La NASA utiliza el desierto de Atacama, en Chile, donde llueve quizá sólo una vez por década, como modelo del entorno marciano. En 2003, algunos científicos informaron de que la zona más seca de Atacama es estéril. Nuevos estudios, sin embargo, lo niegan. Si queremos encontrar vida en esta región, simplemente debemos buscar a mayor profundidad, algo que podría aplicarse también a Marte.
os especialistas de la University of Arizona en Tucson no sólo encontraron vida. También la cultivaron y pudieron extraer su ADN y analizarlo.
En función de este descubrimiento, deberemos concluir que aún no hemos encontrado el límite de la vida en cuanto a sequedad. Raina Maier, Kevin Drees, Julie Neilson, David Henderson y Jay Quade, de la UA, y Julio Betancourt, del Geological Survey, así parecen haberlo demostrado.
El proyecto científico empezó no como una búsqueda concreta de vida sino como un intento de mirar en el pasado y reconstruir la historia de las comunidades vegetales de la región. Algunas partes de Atacama tienen vegetación. No obstante, en su verdadero núcleo desértico, donde sólo hay tierra y rocas, ésta no existe.
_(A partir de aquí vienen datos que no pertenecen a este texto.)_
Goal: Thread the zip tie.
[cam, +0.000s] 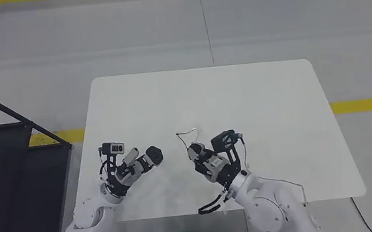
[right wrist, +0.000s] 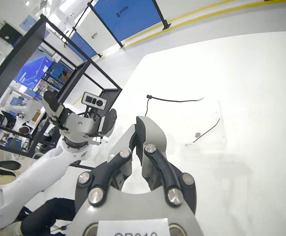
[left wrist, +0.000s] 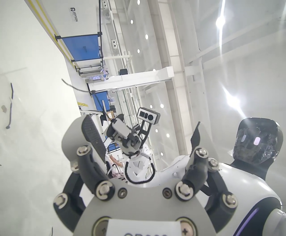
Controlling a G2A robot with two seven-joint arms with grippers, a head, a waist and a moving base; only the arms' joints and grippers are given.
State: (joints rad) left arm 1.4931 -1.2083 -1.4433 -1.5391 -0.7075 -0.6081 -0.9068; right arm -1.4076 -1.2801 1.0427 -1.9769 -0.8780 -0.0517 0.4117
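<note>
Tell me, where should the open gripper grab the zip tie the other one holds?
Probably the free stretch of the zip tie, just past its head. The right gripper is shut on the other strand from the head, so that part is taken. The free stretch points away from the open left gripper, so coming in from the head's side, closing across the thin strap, looks shortest.

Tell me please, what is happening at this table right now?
A two-armed robot holds a zip tie over a white table. Its right pincer is shut on the zip tie, which runs from the grip to its small head, with a thin length sticking out sideways from there. The left pincer is open and empty, close beside it.
</note>
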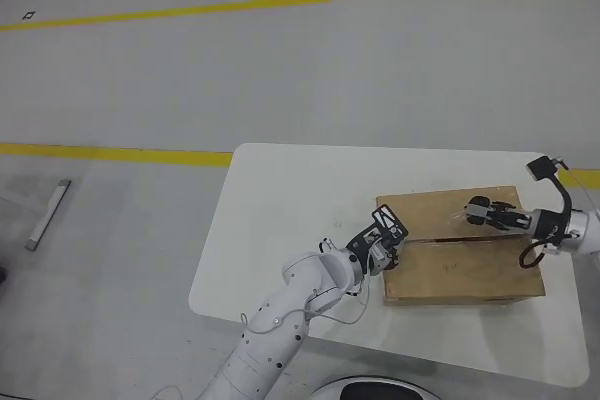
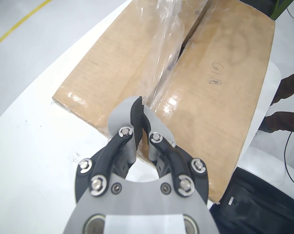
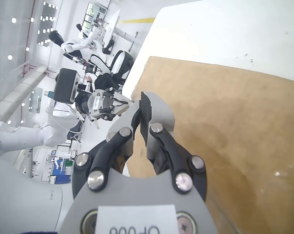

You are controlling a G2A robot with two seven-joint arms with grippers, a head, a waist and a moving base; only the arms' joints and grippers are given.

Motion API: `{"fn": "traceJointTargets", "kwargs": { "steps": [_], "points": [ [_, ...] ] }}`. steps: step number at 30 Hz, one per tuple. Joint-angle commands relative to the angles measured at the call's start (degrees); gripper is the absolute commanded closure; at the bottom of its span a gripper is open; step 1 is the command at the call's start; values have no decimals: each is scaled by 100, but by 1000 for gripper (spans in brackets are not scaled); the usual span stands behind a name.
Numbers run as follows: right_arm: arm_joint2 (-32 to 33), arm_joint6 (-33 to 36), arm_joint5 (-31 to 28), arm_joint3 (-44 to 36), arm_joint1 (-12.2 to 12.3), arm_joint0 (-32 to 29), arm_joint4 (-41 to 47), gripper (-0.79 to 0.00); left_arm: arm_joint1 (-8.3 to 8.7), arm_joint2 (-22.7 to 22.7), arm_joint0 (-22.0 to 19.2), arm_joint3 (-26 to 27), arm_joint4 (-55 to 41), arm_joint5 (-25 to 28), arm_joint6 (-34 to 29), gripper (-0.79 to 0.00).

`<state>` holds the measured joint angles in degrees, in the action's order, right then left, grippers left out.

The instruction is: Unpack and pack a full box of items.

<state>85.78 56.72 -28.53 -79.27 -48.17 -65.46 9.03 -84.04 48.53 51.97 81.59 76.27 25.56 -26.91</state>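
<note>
On the white table (image 1: 270, 230), the left gripper (image 2: 140, 103) is held at the near end of the box's top seam. Its fingers are pressed together on the low end of a clear tape (image 2: 166, 30). The cardboard box (image 1: 460, 270) is set on the table's right half. Above its far flap, the tape's upper end is pinched by the right gripper (image 1: 477, 213), fingers closed.
</note>
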Motion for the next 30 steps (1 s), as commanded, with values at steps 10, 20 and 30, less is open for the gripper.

Ante la ausencia también de evidencias fósiles, los investigadores analizaron el suelo en busca de minerales producidos biológicamente, como los carbonatos. En octubre de 2002, se recogieron muestras de suelo aparentemente estéril procedentes de una ruta de 200 km de largo que iba desde una elevación de 4.500 metros hasta el mismísimo nivel del mar. Cada 300 metros, el equipo excavó un agujero y tomó dos muestras desde una profundidad de 20 a 30 centímetros.
Los geocientíficos llenaron tubos de ensayo con tierra del desierto en el laboratorio, y mojaron las muestras con agua esterilizada. Las dejaron reposar durante 10 días y después cultivaron bacterias a partir de ellas. En cierta manera, las "despertaron" de su letargo.
Aún no hemos identificado las bacterias que proceden de la zona más árida del desierto de Atacama, pero es de suponer que son poco usuales. Las anteriores investigaciones sobre la vida en esta zona sólo recogieron muestras de suelo de una profundidad de muy pocos centímetros, por eso no las encontraron.
De igual manera, la búsqueda de vida en Marte debería hacerse con mucho cuidado. Rascar sólo un poco en la superficie podría hacer que ciertos organismos pasen totalmente desapercibidos.
Maier sospecha que los microbios de Atacama permanecen en una especie de animación suspendida durante los períodos de prolongada sequía que afectan al desierto durante varias décadas. Sólo cuando las circunstancias mejoran, vuelven a la vida.